Exercise: Among the entries below, find the line with "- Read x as", then quote it and each following line up to and including the line with "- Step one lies", and nothing else.

(Stored items from a collection)

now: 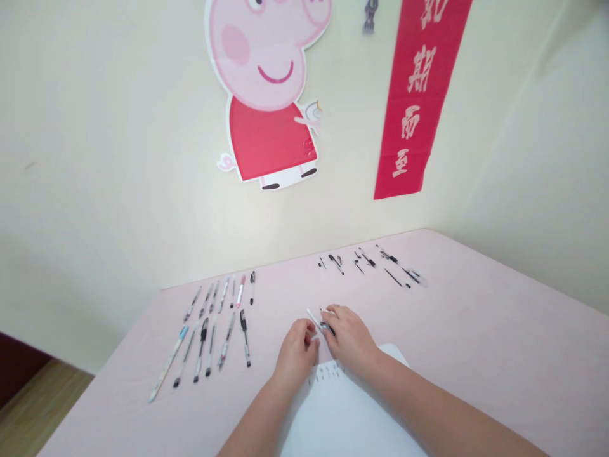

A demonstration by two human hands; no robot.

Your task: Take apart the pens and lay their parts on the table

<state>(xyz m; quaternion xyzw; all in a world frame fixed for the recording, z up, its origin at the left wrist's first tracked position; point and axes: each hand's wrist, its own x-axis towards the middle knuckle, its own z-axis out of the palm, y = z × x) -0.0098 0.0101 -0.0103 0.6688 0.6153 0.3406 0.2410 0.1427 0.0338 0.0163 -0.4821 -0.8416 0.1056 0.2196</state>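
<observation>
My left hand (pixel 297 350) and my right hand (pixel 349 336) meet near the middle of a pink table (pixel 476 330). Both are closed around a pen (pixel 318 322), a thin white barrel with a dark part, held between the fingertips. Just below the hands lies a white sheet of paper (pixel 342 412) with small marks along its top edge. Two rows of whole pens (pixel 214 330) lie side by side to the left. Several small dark pen parts (pixel 371 263) are scattered at the far side of the table.
A cream wall stands right behind the table, carrying a cartoon pig cutout (pixel 269 89) and a red banner (pixel 419 95) with white characters. A wooden floor (pixel 28 406) shows at the lower left past the table's edge.
</observation>
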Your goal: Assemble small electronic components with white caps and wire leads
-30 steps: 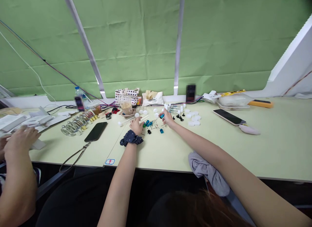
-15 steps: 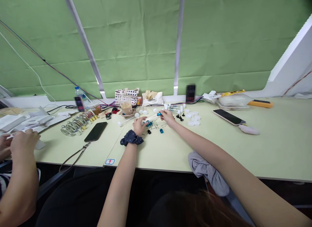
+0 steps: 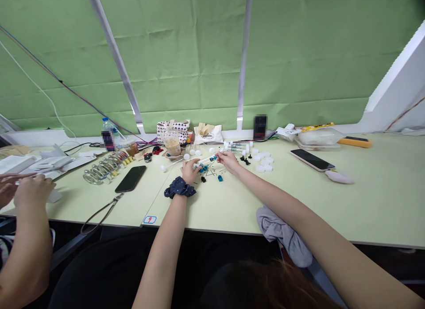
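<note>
My left hand, with a dark scrunchie on its wrist, is closed round the lower end of a clear plastic tube. My right hand pinches the tube's upper end, where a small blue piece sits at its mouth. Both hands hold the tube slanted just above the pale green table. Loose blue pieces and small black pieces lie under and beside the hands.
White round caps and more clear tubes lie behind my right hand. A black phone and a wire rack are to the left, another phone to the right. A grey cloth hangs at the near edge. Another person's hands work at far left.
My left hand has lifted the clear tube from the table and my right hand has brought a blue piece to its upper end. The other person's hands have shifted left.
</note>
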A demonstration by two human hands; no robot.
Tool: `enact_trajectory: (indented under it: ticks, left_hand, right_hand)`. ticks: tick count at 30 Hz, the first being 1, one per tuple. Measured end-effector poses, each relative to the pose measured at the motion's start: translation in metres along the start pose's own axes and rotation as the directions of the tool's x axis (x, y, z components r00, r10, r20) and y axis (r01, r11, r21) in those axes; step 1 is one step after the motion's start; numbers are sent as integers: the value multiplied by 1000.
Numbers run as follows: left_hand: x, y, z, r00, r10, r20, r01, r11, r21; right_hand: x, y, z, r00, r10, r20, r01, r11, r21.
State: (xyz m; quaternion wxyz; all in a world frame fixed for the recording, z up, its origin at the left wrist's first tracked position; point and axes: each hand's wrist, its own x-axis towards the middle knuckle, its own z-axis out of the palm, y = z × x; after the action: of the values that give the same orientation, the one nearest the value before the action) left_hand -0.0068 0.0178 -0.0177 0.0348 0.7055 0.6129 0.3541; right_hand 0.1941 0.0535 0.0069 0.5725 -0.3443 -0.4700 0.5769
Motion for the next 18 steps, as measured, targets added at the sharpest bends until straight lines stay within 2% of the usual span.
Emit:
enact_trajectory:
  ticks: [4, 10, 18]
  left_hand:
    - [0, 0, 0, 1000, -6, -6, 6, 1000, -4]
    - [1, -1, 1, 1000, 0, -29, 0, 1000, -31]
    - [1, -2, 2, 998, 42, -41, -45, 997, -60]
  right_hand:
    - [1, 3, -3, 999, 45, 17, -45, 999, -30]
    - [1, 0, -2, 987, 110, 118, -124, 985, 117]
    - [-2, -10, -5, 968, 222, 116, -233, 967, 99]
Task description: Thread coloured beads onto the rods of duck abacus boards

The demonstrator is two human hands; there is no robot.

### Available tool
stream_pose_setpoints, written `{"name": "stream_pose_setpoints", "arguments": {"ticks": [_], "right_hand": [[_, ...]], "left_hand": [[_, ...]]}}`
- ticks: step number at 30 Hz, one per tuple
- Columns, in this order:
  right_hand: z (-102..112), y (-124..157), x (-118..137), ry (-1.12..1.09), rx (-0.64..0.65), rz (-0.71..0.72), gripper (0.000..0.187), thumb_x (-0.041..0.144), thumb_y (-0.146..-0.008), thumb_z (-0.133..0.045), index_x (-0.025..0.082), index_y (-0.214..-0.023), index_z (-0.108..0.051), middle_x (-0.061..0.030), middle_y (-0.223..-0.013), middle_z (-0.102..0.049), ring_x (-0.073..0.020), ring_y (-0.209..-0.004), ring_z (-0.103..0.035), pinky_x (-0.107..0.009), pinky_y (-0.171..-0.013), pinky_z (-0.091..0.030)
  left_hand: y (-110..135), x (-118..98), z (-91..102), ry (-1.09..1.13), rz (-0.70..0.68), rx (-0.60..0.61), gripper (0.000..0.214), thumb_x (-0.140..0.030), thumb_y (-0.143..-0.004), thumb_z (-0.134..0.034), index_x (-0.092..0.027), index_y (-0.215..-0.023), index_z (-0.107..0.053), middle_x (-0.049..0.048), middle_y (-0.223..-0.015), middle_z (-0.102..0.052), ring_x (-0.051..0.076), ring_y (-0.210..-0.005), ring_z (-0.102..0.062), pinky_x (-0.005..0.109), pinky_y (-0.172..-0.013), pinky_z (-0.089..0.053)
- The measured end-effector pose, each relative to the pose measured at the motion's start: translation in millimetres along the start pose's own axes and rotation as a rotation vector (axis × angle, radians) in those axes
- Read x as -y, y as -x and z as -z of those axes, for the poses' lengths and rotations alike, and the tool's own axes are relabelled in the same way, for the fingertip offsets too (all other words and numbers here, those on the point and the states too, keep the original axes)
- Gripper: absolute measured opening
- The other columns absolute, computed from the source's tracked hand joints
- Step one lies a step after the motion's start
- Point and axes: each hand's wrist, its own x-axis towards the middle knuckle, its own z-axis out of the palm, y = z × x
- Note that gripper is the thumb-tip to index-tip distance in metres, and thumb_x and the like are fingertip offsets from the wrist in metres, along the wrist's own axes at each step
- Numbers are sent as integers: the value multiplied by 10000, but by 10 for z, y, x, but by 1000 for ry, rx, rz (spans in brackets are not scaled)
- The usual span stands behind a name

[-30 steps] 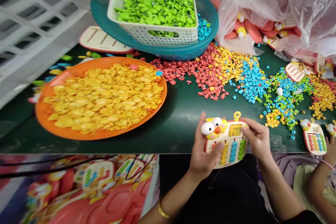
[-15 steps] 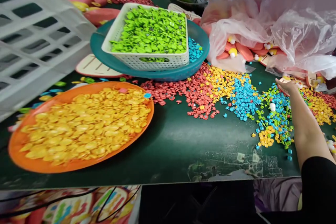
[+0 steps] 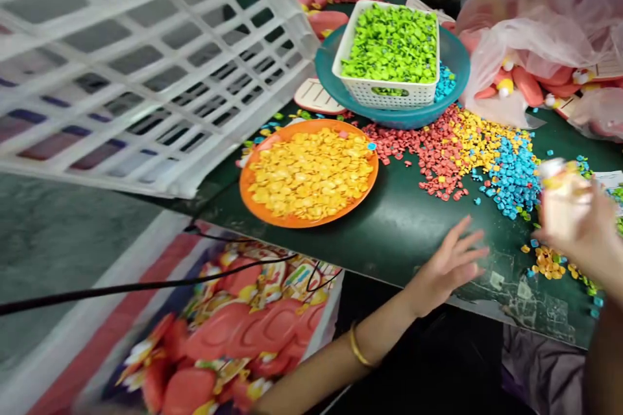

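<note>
Since the earlier frame the right hand (image 3: 579,233) has come back from the far piles clutching a blurred toy (image 3: 559,198) — fingers closed around it at three o'clock. The left hand (image 3: 450,266) hovers empty, fingers spread, over the green bench (image 3: 399,233) — the orange tray (image 3: 253,198) of yellow pieces lies toward ten o'clock.

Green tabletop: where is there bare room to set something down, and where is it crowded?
Bare green tabletop lies between the orange plate of yellow pieces, the red pieces and the near edge, where the open left hand hovers. Crowded: loose coloured pieces rightward, by the right hand holding a blurred toy.
</note>
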Motion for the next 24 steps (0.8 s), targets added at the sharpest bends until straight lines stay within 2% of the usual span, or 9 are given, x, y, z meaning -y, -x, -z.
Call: {"name": "stream_pose_setpoints", "arguments": {"ticks": [3, 5, 7, 9, 13, 15, 18, 21, 24], "right_hand": [[-583, 508, 464, -155, 319, 183, 996, 575, -661, -811, 249, -1489, -362, -156, -1433, -463, -349, -1294, -493, -528, -1048, -471], [-921, 459, 620, -201, 308, 229, 527, 457, -874, -646, 259, -1353, -549, -119, -1301, -583, -282, -1162, -593, -463, -985, -514], [-1186, 203, 656, -168, 195, 232, 282, 306, -956, -519, 235, -1180, -675, -113, -1110, -658, -256, -1029, -635, -425, -910, -533], [-1382, -82, 635, -102, 203, 298, 248, 199, -939, -506, 219, -1041, -731, -114, -1013, -670, -255, -973, -637, -400, -860, -535], [-1527, -275, 574, -16, 209, 343, 242, 140, -909, -515, 200, -883, -747, -109, -927, -660, -240, -861, -633, -366, -759, -536], [-1474, -142, 529, -77, 122, 340, 225, 189, -931, -522, 214, -911, -744, -94, -939, -664, -226, -861, -635, -360, -765, -542], [-1353, 210, 443, -205, 11, 331, 211, 279, -960, -530, 254, -989, -737, -73, -983, -672, -213, -914, -647, -369, -813, -560], [-1291, 491, 378, -257, 14, 376, 231, 253, -974, -508, 278, -1055, -722, -73, -1043, -684, -211, -968, -651, -394, -860, -567], [-1265, 528, 351, -274, 75, 462, 223, 212, -965, -522, 267, -1071, -710, -81, -1066, -698, -221, -1014, -635, -418, -893, -560]], "left_hand": [[3, 75, 43, -80, -160, -348, 936, -433, -859, -715, -331, -1572, -117, 158, -1536, -430, 241, -1157, -659, 384, -978, -546], [94, 111, 192, -222, -149, -475, 911, -380, -866, -700, -298, -1571, -128, 155, -1485, -490, 201, -993, -715, 331, -878, -587], [198, 143, 360, -379, -97, -484, 850, -357, -885, -659, -263, -1569, -163, 168, -1479, -492, 184, -899, -728, 303, -790, -606], [274, 172, 476, -591, -128, -494, 778, -343, -912, -608, -228, -1564, -201, 184, -1489, -475, 202, -945, -715, 322, -796, -608], [322, 191, 503, -1173, -390, -554, 615, -319, -930, -579, -180, -1497, -383, 192, -1576, -341, 343, -1376, -448, 540, -1107, -429], [329, 184, 474, -1368, -499, -500, 552, -299, -952, -552, -181, -1475, -424, 174, -1603, -303, 352, -1476, -293, 580, -1186, -303], [338, 193, 448, -1463, -585, -251, 570, -312, -987, -502, -161, -1515, -352, 159, -1576, -376, 287, -1499, -283, 508, -1213, -297], [328, 237, 451, -1503, -506, -65, 637, -386, -1000, -474, -124, -1546, -277, 166, -1566, -397, 271, -1495, -308, 493, -1222, -279], [309, 280, 459, -1539, -434, -55, 639, -409, -1007, -442, -103, -1544, -281, 175, -1581, -366, 288, -1500, -295, 508, -1223, -255]]}}
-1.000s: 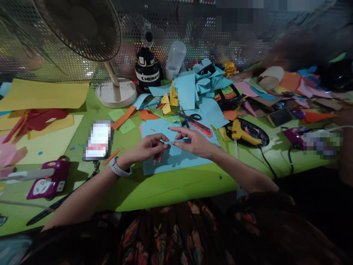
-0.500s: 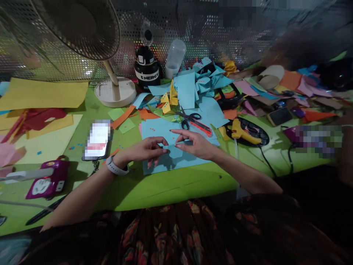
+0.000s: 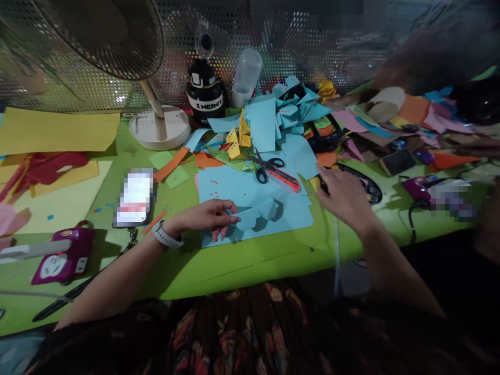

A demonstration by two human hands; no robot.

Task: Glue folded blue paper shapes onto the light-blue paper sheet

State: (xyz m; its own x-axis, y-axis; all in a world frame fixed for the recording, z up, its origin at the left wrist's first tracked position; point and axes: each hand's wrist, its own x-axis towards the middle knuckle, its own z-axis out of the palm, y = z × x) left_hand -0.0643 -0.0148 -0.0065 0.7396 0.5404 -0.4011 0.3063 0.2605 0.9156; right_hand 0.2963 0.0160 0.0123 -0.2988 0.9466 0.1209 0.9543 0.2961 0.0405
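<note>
In my left hand (image 3: 219,216) a folded light-blue paper piece (image 3: 255,214) is pinched between thumb and fingers. It stands off the blue sheets (image 3: 234,185) beneath and casts a shadow on them. My right hand (image 3: 344,195) is at the black oval tray (image 3: 373,191), closed over the yellow glue gun, which it now hides. Black-handled scissors (image 3: 269,166) and a red utility knife (image 3: 284,179) lie on the upper part of the blue sheets, between my hands and the paper pile.
Behind the sheets rises a heap of blue paper pieces (image 3: 263,125). A fan (image 3: 160,130), a black bottle (image 3: 205,96) and a clear cup (image 3: 248,73) stand at the back. Left are a phone (image 3: 135,198) and a purple power socket (image 3: 64,258); right, mixed paper scraps (image 3: 414,112).
My right hand has let go of the blue paper and moved right onto the glue gun. My left hand keeps the paper, whose folded free end now shows.
</note>
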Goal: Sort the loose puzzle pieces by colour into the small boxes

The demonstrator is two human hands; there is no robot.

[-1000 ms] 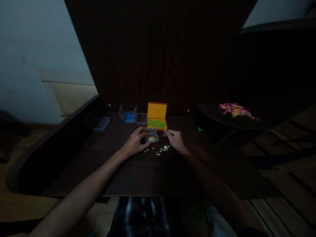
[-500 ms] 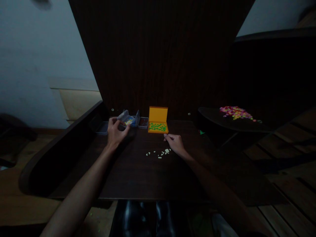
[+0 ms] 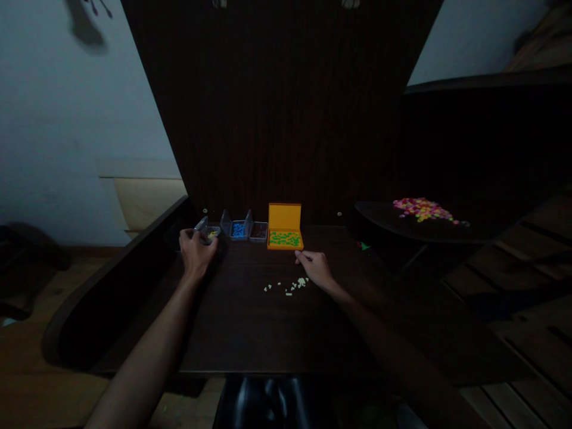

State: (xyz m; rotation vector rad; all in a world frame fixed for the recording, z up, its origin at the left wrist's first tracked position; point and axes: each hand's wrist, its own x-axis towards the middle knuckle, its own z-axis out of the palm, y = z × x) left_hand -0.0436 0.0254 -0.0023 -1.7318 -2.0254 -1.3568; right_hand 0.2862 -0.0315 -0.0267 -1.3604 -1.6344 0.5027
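Note:
My left hand (image 3: 195, 252) grips a small clear plastic box (image 3: 208, 231) with yellow bits in it at the far left of the dark table (image 3: 250, 322), its lid up. Right of it stand a clear box of blue bits (image 3: 238, 229), a clear box with dark contents (image 3: 258, 231), and an open orange box (image 3: 285, 227) holding green bits. My right hand (image 3: 314, 267) rests on the table with its fingers curled together beside a scatter of pale small bits (image 3: 290, 287); what the fingers pinch, if anything, is too small to see.
A dark wooden panel (image 3: 286, 119) rises behind the table. On a round dark surface at the right lies a pile of pink and yellow bits (image 3: 422, 209). A green bit (image 3: 361, 245) lies near the table's right edge. A curved dark rail (image 3: 116, 274) borders the left.
My left hand has carried the clear box of yellow bits from the table's middle, by the pale bits, to the far left of the box row. My right hand has stayed put.

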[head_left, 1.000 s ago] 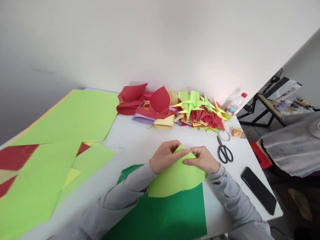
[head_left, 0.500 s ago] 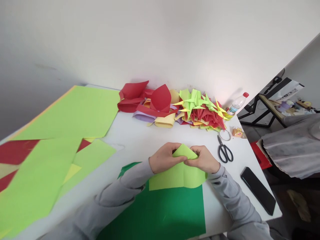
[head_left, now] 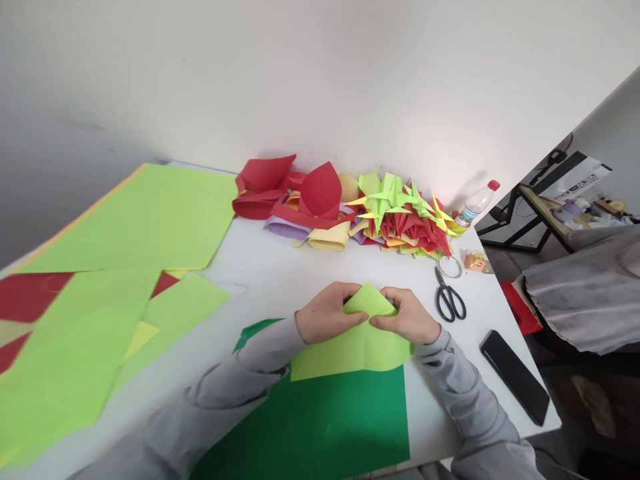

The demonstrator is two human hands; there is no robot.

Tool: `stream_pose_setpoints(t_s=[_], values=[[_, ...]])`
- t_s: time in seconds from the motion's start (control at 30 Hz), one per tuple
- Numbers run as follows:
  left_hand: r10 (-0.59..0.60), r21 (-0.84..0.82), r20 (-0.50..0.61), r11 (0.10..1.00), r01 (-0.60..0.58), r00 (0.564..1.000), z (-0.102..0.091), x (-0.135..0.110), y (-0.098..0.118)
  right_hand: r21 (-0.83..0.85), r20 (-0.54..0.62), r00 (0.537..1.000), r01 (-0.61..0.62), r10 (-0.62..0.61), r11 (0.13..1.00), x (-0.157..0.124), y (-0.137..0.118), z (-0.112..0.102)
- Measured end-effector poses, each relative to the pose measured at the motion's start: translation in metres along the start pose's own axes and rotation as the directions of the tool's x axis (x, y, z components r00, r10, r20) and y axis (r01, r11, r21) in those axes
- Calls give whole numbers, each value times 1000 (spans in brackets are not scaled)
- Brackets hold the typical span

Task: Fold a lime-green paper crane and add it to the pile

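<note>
A light green sheet of paper (head_left: 345, 357) is between my two hands, its top folded into a pointed peak. My left hand (head_left: 327, 312) grips the left side of the fold, thumb in front and fingers behind. On the other side my right hand (head_left: 411, 316) pinches the paper the same way. The two thumbs are close together at the middle of the fold, a small gap between them. The lower part of the sheet hangs loose over a dark green sheet (head_left: 320, 420) on the table. My fingers behind the paper are hidden.
Light green sheets (head_left: 145, 220) cover the table's left side. Along the wall lie rolled red paper (head_left: 320, 193) and folded paper shapes (head_left: 393, 200). On the right are a bottle (head_left: 475, 205), scissors (head_left: 450, 300), a small wrapped packet (head_left: 476, 261) and a black phone-like object (head_left: 515, 377).
My thumbs have moved slightly apart along the fold, and the paper's peak stands a little higher. The view has shifted slightly; both hands keep their grip.
</note>
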State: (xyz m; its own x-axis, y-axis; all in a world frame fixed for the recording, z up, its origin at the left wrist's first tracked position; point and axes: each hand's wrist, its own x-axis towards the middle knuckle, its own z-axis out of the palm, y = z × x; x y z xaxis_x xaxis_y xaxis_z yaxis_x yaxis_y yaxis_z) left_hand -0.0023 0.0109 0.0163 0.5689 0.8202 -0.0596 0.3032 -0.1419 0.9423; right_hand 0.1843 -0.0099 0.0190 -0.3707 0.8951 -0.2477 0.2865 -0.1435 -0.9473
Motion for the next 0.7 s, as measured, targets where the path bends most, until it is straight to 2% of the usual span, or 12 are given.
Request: stream_pose_setpoints(t_s=[0.2,0.47,0.7], values=[[3,1,8,1000,-3,1000,2,-3,1,-7,-10,1000,17,-17,1000,-1,5,1],[26,77,-14,997,-25,1000,7,-6,7,137,89,996,0,-12,991,2,6,-1],[-7,22,3,1000,7,1000,-1,-7,1,248,121,989,-117,90,962,-2,16,-7]])
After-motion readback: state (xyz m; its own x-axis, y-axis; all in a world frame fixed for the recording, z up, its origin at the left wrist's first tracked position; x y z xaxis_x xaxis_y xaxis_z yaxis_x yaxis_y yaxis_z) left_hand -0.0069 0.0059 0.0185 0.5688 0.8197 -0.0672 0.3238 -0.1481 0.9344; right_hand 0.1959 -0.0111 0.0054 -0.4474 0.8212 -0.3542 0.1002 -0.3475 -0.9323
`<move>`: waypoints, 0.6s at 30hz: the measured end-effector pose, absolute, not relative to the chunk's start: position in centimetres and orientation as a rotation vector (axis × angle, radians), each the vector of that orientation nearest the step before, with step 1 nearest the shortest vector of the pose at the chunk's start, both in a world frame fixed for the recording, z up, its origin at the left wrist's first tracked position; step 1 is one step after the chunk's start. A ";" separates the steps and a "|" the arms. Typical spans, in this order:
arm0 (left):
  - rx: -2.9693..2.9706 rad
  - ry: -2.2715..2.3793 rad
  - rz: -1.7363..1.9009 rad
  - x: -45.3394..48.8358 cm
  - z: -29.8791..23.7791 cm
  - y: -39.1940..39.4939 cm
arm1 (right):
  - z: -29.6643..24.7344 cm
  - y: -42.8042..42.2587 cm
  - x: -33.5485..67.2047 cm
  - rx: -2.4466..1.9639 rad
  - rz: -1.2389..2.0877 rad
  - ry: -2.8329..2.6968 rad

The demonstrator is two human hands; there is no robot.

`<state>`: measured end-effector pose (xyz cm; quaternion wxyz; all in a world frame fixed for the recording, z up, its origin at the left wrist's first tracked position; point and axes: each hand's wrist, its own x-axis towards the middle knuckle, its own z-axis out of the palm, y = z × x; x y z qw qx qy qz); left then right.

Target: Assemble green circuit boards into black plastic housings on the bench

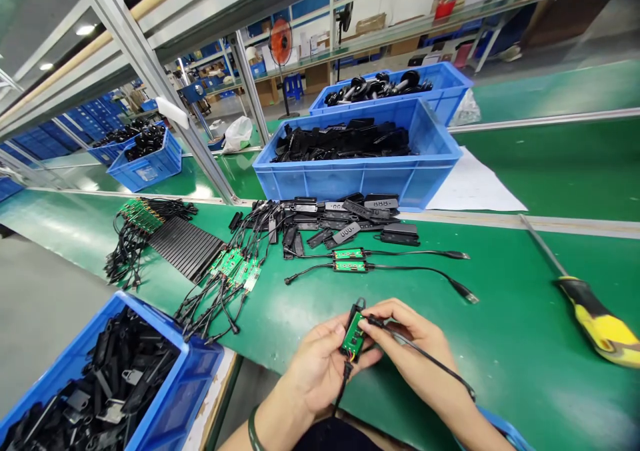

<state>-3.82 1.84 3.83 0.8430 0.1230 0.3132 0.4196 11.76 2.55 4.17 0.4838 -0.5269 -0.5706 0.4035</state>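
Between my two hands is a green circuit board (354, 334) in a black plastic housing, with a black cable leaving each end. My left hand (317, 354) is closed round the housing from the left, thumb at the board's edge. From the right, my right hand (407, 341) pinches the board's upper end and its black cable (435, 357). Just beyond lie two cabled circuit boards (350, 265) in black housings, side by side. Loose black housing covers (345, 227) are heaped behind them. More green boards with cables (237, 267) lie to the left, beside a row of black housings (186, 247).
A blue bin of black parts (357, 174) stands at the back, with another blue bin (445, 81) behind it. At the lower left is a blue bin (170, 397) of black housings. A yellow-and-black screwdriver (595, 317) lies right; a metal post (195, 141) rises left.
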 end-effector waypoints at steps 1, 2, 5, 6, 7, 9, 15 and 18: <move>0.269 0.663 0.897 -3.6 4.0 1.8 | 3.9 2.5 11.7 -1.298 0.955 -1.413; 0.284 0.670 0.909 -3.4 4.0 1.7 | 3.7 2.6 11.7 -1.315 0.927 -1.433; 0.416 0.729 0.949 -2.8 4.0 1.3 | 2.9 2.6 11.5 -1.366 0.875 -1.411; 0.504 0.759 0.958 -2.7 3.8 1.2 | 2.7 2.6 11.4 -1.382 0.875 -1.374; 0.613 0.795 0.963 -2.5 3.6 1.1 | 2.5 2.6 11.3 -1.397 0.883 -1.331; 0.865 0.875 0.960 -2.5 3.3 1.0 | 2.2 2.6 11.1 -1.403 0.947 -1.269; 1.277 1.040 0.922 -2.9 3.2 1.4 | 2.1 2.1 10.1 -1.320 1.169 -1.234; 1.324 1.058 0.909 -3.0 3.4 1.5 | 2.1 2.0 9.7 -1.313 1.137 -1.225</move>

Reply to the exercise:
- Read x as -y, y as -x and z as -z of those axes, for the poses' lengths and rotations alike, and the tool's own axes are relabelled in the same way, for the fingertip offsets too (all other words and numbers here, those on the point and the states too, keep the original axes)
- Gripper: absolute measured opening
- The other columns absolute, computed from the source's tracked hand joints
- Step one lies a step after the motion's start

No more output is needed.